Monday, June 30, 2008

What Clark's performance wasn't

After all the hyperventilating over Wesley Clark's brief against John McCain's "qualifications"to be president, I'm struck mainly by what Clark's performance was not.

First, it was not a gaffe in the Michael Kinsley sense of "when a politician tells the truth" because, IMHO, the controversial assertion was not entirely true. Here's it is, with runup:
CLARK: He has been a voice on the Senate Armed Services Committee. And he has traveled all over the world. But he hasn't held executive responsibility. That large squadron in the Navy that he commanded — that wasn't a wartime squadron. He hasn't been there and ordered the bombs to fall. He hasn't seen what it's like when diplomats come in and say, "I don't know whether we're going to be able to get this point through or not, do you want to take the risk, what about your reputation, how do we handle this publicly? He hasn't made those calls, Bob.

SCHIEFFER: Can I just interrupt you? I have to say, Barack Obama hasn't had any of these experiences either, nor has he ridden in a fighter plane and gotten shot down.

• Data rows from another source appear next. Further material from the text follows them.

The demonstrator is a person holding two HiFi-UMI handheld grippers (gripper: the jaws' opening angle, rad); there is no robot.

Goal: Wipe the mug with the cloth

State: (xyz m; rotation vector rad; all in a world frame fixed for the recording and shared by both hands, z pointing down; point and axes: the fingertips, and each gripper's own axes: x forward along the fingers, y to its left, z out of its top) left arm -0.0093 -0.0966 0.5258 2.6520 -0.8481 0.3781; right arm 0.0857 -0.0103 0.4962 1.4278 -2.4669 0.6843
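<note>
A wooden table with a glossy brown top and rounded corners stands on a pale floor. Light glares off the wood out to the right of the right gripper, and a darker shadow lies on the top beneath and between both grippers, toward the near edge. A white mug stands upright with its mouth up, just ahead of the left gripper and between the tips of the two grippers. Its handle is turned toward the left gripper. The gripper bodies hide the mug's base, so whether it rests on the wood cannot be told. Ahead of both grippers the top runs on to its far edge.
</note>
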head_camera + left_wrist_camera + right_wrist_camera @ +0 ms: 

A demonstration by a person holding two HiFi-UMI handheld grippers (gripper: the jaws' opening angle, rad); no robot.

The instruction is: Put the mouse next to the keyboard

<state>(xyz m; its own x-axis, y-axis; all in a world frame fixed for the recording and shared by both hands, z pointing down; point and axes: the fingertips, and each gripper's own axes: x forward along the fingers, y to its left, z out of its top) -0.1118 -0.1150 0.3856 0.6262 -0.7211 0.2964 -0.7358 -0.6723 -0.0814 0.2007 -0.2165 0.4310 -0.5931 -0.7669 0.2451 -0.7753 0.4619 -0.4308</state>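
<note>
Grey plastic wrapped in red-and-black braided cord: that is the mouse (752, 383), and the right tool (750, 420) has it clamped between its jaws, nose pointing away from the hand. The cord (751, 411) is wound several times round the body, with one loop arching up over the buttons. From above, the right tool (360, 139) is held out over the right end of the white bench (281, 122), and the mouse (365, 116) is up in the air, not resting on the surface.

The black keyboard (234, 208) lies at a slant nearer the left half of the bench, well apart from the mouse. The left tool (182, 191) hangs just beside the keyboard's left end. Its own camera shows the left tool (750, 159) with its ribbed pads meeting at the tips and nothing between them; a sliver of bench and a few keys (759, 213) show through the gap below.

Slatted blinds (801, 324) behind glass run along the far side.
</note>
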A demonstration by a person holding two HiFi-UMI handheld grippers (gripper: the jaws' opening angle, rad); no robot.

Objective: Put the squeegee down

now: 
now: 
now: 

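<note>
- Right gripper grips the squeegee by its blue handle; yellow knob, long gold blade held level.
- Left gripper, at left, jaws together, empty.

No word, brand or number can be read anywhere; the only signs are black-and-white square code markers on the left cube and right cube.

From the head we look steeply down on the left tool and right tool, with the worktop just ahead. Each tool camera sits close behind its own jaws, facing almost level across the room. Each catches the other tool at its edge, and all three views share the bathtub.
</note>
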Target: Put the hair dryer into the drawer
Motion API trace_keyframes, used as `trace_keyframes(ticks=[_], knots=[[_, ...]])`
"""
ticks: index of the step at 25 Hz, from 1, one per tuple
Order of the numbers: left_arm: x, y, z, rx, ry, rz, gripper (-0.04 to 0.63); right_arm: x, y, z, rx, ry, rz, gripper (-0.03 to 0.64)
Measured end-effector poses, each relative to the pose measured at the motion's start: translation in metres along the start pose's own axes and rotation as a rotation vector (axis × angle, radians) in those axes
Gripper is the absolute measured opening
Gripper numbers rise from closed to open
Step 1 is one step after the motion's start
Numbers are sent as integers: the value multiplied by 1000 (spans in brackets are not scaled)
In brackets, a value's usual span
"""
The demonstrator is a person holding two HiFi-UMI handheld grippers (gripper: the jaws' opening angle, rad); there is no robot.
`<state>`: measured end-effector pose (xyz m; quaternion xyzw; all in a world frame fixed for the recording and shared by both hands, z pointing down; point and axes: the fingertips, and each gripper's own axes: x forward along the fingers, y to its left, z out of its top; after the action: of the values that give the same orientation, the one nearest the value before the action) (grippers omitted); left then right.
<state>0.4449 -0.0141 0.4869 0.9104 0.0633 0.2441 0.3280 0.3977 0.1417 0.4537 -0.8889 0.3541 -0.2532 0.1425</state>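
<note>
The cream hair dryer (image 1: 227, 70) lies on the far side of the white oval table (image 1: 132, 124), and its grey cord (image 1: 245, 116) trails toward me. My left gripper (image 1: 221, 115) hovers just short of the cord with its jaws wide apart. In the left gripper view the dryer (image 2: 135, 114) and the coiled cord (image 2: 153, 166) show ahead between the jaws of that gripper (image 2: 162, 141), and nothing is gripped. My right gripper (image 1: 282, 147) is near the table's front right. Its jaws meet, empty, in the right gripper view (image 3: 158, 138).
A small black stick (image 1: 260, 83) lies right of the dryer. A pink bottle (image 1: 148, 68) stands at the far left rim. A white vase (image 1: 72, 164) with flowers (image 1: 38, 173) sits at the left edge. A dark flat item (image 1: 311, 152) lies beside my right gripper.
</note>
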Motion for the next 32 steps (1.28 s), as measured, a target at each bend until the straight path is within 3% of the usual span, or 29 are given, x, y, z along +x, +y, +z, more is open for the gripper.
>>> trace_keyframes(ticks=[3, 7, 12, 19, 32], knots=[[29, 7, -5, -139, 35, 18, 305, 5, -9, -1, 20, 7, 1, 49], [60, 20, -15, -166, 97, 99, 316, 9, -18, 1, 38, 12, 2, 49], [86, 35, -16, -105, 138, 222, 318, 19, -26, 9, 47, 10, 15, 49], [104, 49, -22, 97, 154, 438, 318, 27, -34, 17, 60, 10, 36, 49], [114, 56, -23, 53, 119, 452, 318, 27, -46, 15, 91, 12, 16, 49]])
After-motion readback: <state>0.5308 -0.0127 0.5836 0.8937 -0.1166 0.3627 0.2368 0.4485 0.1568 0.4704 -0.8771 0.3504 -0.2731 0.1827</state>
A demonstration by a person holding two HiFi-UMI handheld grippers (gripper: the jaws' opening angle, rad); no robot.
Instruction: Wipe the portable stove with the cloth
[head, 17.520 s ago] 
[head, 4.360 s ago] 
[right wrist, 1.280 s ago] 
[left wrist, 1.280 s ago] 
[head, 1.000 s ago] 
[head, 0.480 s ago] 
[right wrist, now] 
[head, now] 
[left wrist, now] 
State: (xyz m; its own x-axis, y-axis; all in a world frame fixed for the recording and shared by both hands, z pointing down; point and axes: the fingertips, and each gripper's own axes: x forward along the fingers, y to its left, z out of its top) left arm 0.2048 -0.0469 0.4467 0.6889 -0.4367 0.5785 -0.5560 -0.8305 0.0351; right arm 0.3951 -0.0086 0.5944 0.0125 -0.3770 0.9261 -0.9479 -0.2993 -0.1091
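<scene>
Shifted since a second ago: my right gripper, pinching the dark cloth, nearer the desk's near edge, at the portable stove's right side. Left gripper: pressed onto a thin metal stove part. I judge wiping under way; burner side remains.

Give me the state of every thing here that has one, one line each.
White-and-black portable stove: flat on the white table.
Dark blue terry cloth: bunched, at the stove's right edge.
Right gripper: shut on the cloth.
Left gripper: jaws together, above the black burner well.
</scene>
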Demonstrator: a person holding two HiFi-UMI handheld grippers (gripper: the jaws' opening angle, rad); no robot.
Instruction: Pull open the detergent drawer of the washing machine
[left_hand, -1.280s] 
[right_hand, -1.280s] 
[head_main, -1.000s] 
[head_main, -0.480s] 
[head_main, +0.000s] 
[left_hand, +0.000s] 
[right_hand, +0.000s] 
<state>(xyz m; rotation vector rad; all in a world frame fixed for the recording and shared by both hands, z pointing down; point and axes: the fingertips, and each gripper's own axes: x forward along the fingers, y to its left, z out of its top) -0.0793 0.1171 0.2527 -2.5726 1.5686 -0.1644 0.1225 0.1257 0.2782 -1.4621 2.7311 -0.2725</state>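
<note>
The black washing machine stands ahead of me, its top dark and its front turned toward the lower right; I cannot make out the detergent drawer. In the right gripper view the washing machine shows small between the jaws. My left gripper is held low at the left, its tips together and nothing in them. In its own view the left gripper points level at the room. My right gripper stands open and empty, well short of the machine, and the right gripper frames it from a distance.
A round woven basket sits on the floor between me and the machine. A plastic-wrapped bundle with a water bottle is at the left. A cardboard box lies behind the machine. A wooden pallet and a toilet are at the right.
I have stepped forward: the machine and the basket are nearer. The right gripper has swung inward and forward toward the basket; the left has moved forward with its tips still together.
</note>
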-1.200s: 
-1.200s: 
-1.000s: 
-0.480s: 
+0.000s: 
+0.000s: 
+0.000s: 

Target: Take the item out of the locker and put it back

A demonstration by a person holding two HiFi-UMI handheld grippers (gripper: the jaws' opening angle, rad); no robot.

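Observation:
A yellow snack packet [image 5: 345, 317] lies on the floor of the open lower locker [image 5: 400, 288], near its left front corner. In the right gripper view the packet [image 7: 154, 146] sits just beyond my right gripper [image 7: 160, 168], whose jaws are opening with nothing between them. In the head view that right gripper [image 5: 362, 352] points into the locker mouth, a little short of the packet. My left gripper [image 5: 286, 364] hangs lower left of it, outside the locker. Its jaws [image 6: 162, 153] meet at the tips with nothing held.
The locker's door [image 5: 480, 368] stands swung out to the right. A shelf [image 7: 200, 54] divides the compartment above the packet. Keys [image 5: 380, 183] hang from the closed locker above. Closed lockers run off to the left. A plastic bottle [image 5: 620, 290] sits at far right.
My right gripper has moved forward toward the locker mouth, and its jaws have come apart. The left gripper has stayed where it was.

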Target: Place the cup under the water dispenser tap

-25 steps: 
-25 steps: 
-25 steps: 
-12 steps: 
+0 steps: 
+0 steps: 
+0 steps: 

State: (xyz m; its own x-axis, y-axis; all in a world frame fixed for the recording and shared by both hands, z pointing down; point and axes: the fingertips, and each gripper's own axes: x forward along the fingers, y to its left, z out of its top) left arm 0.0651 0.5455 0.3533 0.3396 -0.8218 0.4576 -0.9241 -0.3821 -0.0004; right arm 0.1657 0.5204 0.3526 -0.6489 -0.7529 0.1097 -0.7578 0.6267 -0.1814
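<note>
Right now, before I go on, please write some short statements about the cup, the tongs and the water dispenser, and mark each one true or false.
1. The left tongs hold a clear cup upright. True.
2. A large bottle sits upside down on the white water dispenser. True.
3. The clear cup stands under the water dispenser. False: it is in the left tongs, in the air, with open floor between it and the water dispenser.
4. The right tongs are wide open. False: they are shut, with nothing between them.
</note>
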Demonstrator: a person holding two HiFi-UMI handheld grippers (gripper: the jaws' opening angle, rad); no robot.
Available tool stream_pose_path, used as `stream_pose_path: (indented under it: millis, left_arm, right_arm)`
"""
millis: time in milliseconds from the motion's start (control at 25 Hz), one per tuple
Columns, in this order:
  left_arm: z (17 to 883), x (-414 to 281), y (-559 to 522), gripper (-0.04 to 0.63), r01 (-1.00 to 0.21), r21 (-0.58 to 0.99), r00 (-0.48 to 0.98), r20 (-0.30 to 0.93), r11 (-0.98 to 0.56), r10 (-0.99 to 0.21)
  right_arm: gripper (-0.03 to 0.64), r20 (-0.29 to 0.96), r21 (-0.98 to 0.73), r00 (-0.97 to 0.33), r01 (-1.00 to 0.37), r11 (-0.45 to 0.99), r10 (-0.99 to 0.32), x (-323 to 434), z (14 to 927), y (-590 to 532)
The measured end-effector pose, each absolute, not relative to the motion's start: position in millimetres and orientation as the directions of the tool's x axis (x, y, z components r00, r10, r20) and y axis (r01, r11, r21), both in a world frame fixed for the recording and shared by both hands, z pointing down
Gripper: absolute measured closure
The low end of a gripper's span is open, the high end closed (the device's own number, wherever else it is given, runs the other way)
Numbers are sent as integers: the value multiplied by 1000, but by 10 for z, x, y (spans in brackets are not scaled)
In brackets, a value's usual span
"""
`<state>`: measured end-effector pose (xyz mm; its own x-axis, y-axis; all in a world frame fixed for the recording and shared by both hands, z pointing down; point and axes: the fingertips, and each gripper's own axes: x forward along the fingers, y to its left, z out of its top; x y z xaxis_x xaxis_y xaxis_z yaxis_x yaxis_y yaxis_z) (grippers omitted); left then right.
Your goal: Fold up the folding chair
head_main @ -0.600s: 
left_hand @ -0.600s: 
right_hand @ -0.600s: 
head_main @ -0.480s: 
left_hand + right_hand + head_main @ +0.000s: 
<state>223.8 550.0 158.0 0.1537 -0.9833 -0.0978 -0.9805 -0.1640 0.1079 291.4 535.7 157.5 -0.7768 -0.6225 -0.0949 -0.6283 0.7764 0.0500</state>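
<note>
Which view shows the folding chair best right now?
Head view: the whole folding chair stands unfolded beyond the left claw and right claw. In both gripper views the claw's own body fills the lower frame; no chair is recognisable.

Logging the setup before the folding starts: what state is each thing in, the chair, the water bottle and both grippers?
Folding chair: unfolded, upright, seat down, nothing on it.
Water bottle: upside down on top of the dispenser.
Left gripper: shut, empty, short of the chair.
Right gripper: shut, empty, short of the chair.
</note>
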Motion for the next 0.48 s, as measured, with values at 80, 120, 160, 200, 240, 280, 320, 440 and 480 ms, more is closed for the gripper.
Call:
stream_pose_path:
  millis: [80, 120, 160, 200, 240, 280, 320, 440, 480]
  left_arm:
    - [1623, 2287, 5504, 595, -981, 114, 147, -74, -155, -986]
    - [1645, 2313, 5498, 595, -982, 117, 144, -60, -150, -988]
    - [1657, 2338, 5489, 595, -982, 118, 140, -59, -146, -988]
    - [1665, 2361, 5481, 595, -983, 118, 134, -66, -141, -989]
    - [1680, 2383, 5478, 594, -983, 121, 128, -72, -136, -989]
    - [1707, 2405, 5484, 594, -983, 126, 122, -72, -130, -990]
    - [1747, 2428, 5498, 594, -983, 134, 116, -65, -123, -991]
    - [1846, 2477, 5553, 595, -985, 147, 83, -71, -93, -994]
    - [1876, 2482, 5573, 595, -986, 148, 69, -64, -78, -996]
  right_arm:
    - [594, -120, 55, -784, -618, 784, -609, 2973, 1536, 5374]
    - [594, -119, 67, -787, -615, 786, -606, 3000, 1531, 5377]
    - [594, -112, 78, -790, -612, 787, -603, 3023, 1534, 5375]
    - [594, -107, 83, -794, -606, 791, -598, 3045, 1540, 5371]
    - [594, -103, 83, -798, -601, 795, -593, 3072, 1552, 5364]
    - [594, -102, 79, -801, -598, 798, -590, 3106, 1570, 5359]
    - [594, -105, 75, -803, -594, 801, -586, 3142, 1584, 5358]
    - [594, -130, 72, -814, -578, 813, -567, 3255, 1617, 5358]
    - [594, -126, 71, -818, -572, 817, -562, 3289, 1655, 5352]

CLARK: I don’t think getting in a fighter plane and getting shot down is a qualification to become president.

Let's infer Clark's broader meaning from his immediate reaction to Schieffer's words: fiercesome combat experience (or any combat experience) is not "a qualification" to be President. Plainly it's not a necessary qualification. Neither Reagan, FDR, Lincoln nor Jefferson had it. But it's certainly a qualification. Combat experience informed John Kennedy's and George Bush Sr's feel for the capabilities and constraints of the military. More generally, being forced to make decisions in the extreme stress of combat, or even simply endure, surely puts all subsequent experience in perspective. As one young Captain, veteran of two tours in Iraq, told the New York Times' Michael Kamber, "“We’re leaders proven under fire...put me in the most stressful corporate board meeting and I’ll laugh.” That's not to say that the pressures outlined by Clark in the passage above would make the captain laugh. But his experience -- if it hadn't traumatized or destroyed him -- would equip him to handle those pressures.

But Clarke's statement was also not a swiftboating. He went out of his way to say that he honored McCain's service -- he did not denigrate or minimize it. To the extent that it sounded as if he did it was in the near-exact echo of Schieffer's statement, "nor has he ridden in a fighter plane and gotten shot down." Clark was simply asserting that Schieffer's implication -- that such experience qualified McCain to be President - was false.

Finally, Clark's whole argument was not particularly logical, and certainly not politically acute. Clark detailed the executive experience McCain lacks, but of course Obama's executive experience deficit is larger than McCain's. McCain may have only run a squadron that was not in combat, but Obama has run nothing but his campaign (extraordinarily well, of course).

What the performance was was typical Wesley Clark - focused, articluate, and oddly tone-deaf.